One thing that has changed is the perceived risk associated with marijuana. According to the National Institute on Drug Abuse, close to two-thirds (64 percent) of high school seniors don't see any harm in regular marijuana use. Twenty years ago, just 35 percent held that view.

While moderate cannabis consumption is generally safe for adults, many studies show it's not great for still-developing young brains. But how can teachers and parents convey the risks associated with youth marijuana use even as its use by adults becomes legal, and therefore more commonplace?

One Mountain View High alumna is embracing that challenge head on. Caitlin Sinatra, a recent graduate of University of Oregon, wants to write simple, straightforward books aimed at guiding people through difficult conversations. In "Let's Talk About Marijuana," she uses conversations between a teen named Mary Jane and her mother to walk families through an open-ended conversation about avoiding and responding to marijuana-related risks.

In every scenario—from differentiating medical use from recreational use and abuse to finding a way home when your ride is too intoxicated to drive—the book models open, non-judgmental dialogue.

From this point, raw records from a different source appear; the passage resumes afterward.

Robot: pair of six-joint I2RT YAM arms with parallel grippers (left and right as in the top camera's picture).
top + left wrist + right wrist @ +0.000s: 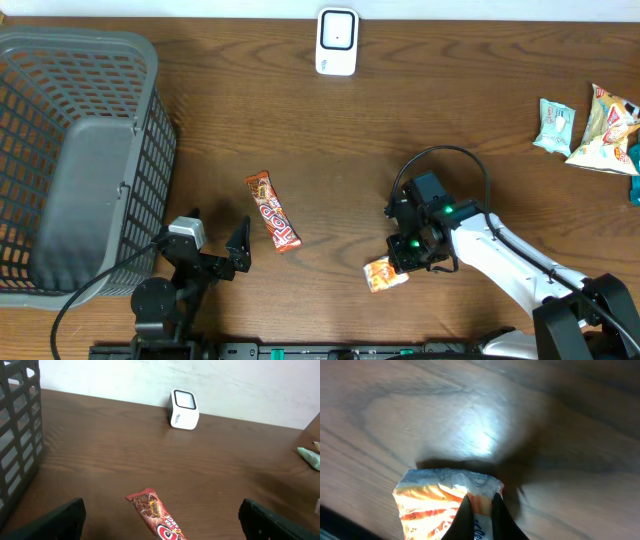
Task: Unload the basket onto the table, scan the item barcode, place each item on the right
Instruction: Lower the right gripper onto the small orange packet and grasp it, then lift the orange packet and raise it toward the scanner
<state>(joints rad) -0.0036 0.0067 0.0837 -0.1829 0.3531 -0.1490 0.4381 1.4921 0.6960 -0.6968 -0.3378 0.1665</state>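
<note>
**Orange packet pinched, scanner well apart**

My left pincer (215, 235) hangs wide apart beside the grey basket (80, 150), with the chocolate bar (273, 212) just ahead. The white scanner (337, 42) stands at the tabletop's (480, 100) far edge. My right pincer (480, 508) is clamped on the orange packet (384, 274), near the front edge.

The orange packet (381, 275) (print blurred) sits half hidden beneath the right pincer (480, 509).

- right arm (500, 248): white shell links joined by black joints.
- right hand (398, 262): black housing with two green indicator lights (410, 243); thin black cable loop (440, 151) at the wrist.
- left arm (158, 300): black throughout, with black trailing cable (90, 290).
- left hand (215, 240): black fingers (55, 522), grey camera block (186, 231).
</note>
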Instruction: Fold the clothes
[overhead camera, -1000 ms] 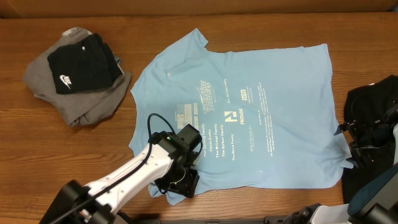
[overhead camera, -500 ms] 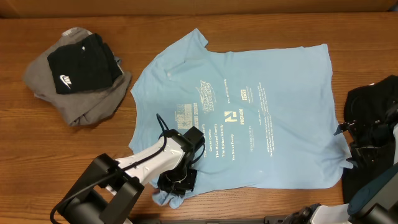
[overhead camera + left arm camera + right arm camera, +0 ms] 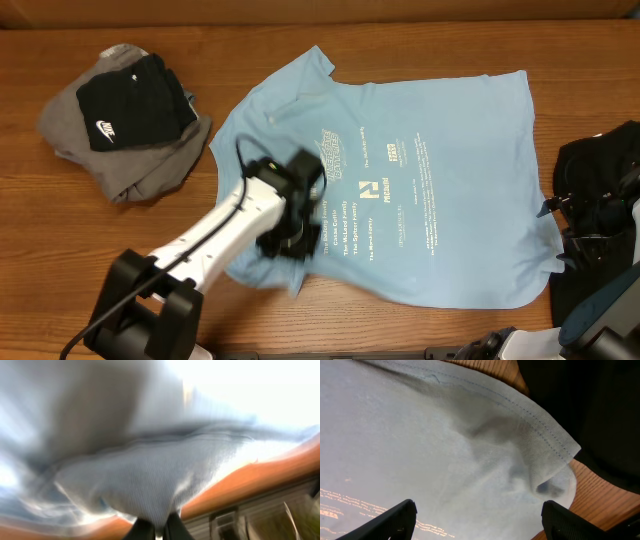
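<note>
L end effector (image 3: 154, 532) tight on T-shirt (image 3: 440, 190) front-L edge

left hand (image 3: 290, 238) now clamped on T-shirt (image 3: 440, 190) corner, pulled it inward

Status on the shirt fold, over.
Left claw shut on blue T-shirt edge. Right claw open over hem corner. Black garment beside that corner.

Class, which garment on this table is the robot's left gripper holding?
The light blue T-shirt with white lettering: the left gripper is shut on its near edge. The grey and black Nike pile and the plain black garment lie clear of it.
</note>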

For Sinatra, it's a conversation rooted in reality. Though she was first exposed to marijuana while home alone with friends at age 15, her father used marijuana medically while fighting cancer. Her goal, she says, is to promote the message that marijuana is for adults to use in a safe, responsible way.

"This children's book is designed to help adults and youth initiate 'the talk' about marijuana in an open-ended and honest manner to ultimately prevent adolescent substance abuse and use," Sinatra explains.